__Exercise brief__
Look through the data below. Show each line where the string "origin" occurs.

Segment Open

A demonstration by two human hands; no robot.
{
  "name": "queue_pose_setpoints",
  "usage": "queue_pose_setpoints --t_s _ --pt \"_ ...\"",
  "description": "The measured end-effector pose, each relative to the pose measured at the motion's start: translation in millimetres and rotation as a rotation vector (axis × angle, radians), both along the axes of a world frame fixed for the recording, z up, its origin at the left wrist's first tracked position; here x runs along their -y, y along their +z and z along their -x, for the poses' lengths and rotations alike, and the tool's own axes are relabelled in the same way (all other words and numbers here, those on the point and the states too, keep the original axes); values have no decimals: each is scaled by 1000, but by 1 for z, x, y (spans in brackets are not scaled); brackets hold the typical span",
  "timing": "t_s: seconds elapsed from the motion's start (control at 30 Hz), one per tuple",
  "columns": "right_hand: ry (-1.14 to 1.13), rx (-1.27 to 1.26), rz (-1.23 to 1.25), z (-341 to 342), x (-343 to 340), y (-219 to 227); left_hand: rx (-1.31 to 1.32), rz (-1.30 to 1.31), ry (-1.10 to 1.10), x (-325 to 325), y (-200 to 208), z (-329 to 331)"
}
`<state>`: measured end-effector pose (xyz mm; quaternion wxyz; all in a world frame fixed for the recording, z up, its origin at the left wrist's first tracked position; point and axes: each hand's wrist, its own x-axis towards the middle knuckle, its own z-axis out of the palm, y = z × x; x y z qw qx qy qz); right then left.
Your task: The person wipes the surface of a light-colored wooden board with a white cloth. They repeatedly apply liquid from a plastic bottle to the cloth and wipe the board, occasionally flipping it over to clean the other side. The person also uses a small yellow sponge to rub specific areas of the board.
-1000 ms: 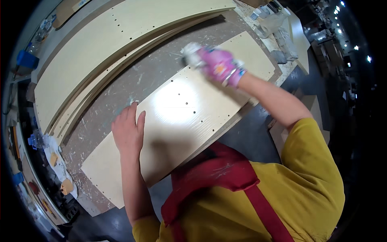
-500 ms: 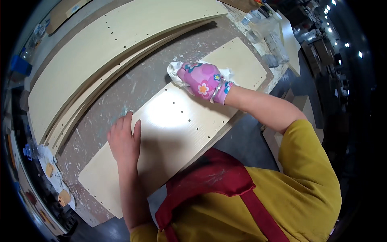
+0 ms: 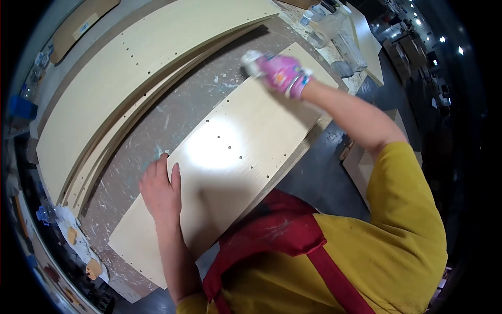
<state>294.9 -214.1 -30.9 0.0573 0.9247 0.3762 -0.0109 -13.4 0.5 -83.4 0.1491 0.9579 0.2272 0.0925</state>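
A pale wooden board (image 3: 209, 152) with drilled holes lies slantwise on the paint-spattered worktable (image 3: 128, 162). My bare left hand (image 3: 161, 191) rests flat near its far edge, fingers stretched out and thumb apart. My right hand (image 3: 282, 74), in a pink flowered glove, is closed on a crumpled white cloth (image 3: 252, 62). It is over the board's far right part, with the cloth at the far edge. Motion blurs this hand slightly, and part of the cloth is hidden beneath the glove.
Curved pale panels (image 3: 104, 78) are stacked along the table's far side. Clear containers (image 3: 319, 37) stand at the far right corner. At the left edge are a plastic bottle (image 3: 47, 213) and an orange-tan block (image 3: 94, 269). A box (image 3: 361, 170) stands on the floor to the right.
My right hand has swept the cloth away from me and rightward, toward the board's far right end. My left hand stays in place on the board. The whole view has shifted slightly.
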Motion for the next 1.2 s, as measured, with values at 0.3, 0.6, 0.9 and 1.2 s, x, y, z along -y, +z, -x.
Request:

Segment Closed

__Task response__
  "description": "The measured end-effector pose, each relative to the pose measured at the motion's start: translation in millimetres and rotation as a rotation vector (axis × angle, radians), both along the axes of a world frame fixed for the recording, z up, its origin at the left wrist's first tracked position; here x runs along their -y, y along their +z and z along their -x, for the poses' lengths and rotations alike, and the tool's own axes are relabelled in the same way (all other words and numbers here, those on the point and the states too, keep the original axes); values have no decimals: each is scaled by 1000, but by 1 for z, x, y (spans in brackets are not scaled); brackets hold the typical span",
`<state>`: measured end-effector pose (xyz mm; quaternion wxyz; all in a world frame fixed for the recording, z up, its origin at the left wrist's first tracked position; point and axes: each hand's wrist, its own x-axis towards the middle knuckle, its own z-axis out of the palm, y = z × x; x y z qw qx qy qz); right then left.

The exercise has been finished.